§ **What the exercise asks**:
Copy out all the records exactly.

-- -- --

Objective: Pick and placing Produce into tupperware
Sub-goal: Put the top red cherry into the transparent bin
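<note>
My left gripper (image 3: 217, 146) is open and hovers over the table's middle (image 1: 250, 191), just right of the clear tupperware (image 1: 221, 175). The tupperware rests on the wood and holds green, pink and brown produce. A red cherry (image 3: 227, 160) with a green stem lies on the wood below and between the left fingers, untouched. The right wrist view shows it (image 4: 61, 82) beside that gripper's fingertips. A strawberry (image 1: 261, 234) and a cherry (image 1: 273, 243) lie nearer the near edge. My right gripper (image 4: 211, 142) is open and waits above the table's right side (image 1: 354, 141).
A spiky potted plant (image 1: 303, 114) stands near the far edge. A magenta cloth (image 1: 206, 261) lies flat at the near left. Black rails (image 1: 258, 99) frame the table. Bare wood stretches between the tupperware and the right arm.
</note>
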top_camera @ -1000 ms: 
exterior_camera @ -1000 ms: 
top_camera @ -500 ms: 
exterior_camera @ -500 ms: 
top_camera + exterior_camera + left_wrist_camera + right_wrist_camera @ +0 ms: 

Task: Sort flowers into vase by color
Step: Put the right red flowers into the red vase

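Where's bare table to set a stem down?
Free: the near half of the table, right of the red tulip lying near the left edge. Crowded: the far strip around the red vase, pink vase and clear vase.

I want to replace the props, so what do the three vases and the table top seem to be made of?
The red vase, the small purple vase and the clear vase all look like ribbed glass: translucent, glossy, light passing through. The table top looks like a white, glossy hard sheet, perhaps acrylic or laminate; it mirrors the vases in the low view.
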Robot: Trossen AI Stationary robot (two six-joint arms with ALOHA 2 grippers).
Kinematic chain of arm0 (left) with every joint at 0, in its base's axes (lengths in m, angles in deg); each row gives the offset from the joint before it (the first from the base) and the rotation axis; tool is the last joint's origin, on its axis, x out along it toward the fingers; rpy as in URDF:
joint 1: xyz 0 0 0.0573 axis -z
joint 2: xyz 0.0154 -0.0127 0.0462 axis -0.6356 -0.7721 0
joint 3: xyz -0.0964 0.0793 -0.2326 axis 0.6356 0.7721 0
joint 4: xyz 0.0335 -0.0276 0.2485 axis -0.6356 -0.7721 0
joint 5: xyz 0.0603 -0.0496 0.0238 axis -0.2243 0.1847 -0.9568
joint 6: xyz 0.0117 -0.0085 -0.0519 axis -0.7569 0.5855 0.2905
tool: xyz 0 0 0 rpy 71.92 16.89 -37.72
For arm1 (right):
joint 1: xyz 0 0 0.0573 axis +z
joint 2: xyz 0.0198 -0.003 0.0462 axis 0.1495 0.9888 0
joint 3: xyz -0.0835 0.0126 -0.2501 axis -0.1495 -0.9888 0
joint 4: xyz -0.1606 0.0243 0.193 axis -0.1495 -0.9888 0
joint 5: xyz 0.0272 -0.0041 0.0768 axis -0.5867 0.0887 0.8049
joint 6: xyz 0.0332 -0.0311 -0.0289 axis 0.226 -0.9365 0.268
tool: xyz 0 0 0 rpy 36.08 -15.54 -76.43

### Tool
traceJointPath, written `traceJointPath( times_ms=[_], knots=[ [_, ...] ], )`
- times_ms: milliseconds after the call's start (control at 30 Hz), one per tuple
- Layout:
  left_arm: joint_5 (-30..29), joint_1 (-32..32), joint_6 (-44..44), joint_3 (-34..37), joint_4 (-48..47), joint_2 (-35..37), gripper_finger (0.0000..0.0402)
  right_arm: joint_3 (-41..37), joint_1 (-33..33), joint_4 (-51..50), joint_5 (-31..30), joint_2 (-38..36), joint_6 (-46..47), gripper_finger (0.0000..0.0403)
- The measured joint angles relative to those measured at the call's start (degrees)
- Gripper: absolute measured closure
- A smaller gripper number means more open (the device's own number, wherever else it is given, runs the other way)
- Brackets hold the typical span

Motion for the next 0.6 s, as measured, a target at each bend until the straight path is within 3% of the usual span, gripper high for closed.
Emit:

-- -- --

§ **Answer section**:
Objective: Pick and placing Produce into tupperware
Sub-goal: Put the top red cherry into the transparent bin
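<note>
My left gripper (image 3: 217, 146) is open and hovers over the table's middle (image 1: 250, 191), just right of the clear tupperware (image 1: 221, 175). The tupperware rests on the wood and holds green, pink and brown produce. A red cherry (image 3: 227, 160) with a green stem lies on the wood below and between the left fingers, untouched. The right wrist view shows it (image 4: 61, 82) beside that gripper's fingertips. A strawberry (image 1: 261, 234) and a cherry (image 1: 273, 243) lie nearer the near edge. My right gripper (image 4: 211, 142) is open and waits above the table's right side (image 1: 354, 141).
A spiky potted plant (image 1: 303, 114) stands near the far edge. A magenta cloth (image 1: 206, 261) lies flat at the near left. Black rails (image 1: 258, 99) frame the table. Bare wood stretches between the tupperware and the right arm.
</note>
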top_camera @ -1000 ms: 
exterior_camera @ -1000 ms: 
top_camera @ -500 ms: 
exterior_camera @ -500 ms: 
top_camera + exterior_camera + left_wrist_camera + right_wrist_camera @ +0 ms: 

Task: Sort flowers into vase by color
Step: Put the right red flowers into the red vase

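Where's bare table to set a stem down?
Free: the near half of the table, right of the red tulip lying near the left edge. Crowded: the far strip around the red vase, pink vase and clear vase.

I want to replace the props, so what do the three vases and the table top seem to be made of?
The red vase, the small purple vase and the clear vase all look like ribbed glass: translucent, glossy, light passing through. The table top looks like a white, glossy hard sheet, perhaps acrylic or laminate; it mirrors the vases in the low view.
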Robot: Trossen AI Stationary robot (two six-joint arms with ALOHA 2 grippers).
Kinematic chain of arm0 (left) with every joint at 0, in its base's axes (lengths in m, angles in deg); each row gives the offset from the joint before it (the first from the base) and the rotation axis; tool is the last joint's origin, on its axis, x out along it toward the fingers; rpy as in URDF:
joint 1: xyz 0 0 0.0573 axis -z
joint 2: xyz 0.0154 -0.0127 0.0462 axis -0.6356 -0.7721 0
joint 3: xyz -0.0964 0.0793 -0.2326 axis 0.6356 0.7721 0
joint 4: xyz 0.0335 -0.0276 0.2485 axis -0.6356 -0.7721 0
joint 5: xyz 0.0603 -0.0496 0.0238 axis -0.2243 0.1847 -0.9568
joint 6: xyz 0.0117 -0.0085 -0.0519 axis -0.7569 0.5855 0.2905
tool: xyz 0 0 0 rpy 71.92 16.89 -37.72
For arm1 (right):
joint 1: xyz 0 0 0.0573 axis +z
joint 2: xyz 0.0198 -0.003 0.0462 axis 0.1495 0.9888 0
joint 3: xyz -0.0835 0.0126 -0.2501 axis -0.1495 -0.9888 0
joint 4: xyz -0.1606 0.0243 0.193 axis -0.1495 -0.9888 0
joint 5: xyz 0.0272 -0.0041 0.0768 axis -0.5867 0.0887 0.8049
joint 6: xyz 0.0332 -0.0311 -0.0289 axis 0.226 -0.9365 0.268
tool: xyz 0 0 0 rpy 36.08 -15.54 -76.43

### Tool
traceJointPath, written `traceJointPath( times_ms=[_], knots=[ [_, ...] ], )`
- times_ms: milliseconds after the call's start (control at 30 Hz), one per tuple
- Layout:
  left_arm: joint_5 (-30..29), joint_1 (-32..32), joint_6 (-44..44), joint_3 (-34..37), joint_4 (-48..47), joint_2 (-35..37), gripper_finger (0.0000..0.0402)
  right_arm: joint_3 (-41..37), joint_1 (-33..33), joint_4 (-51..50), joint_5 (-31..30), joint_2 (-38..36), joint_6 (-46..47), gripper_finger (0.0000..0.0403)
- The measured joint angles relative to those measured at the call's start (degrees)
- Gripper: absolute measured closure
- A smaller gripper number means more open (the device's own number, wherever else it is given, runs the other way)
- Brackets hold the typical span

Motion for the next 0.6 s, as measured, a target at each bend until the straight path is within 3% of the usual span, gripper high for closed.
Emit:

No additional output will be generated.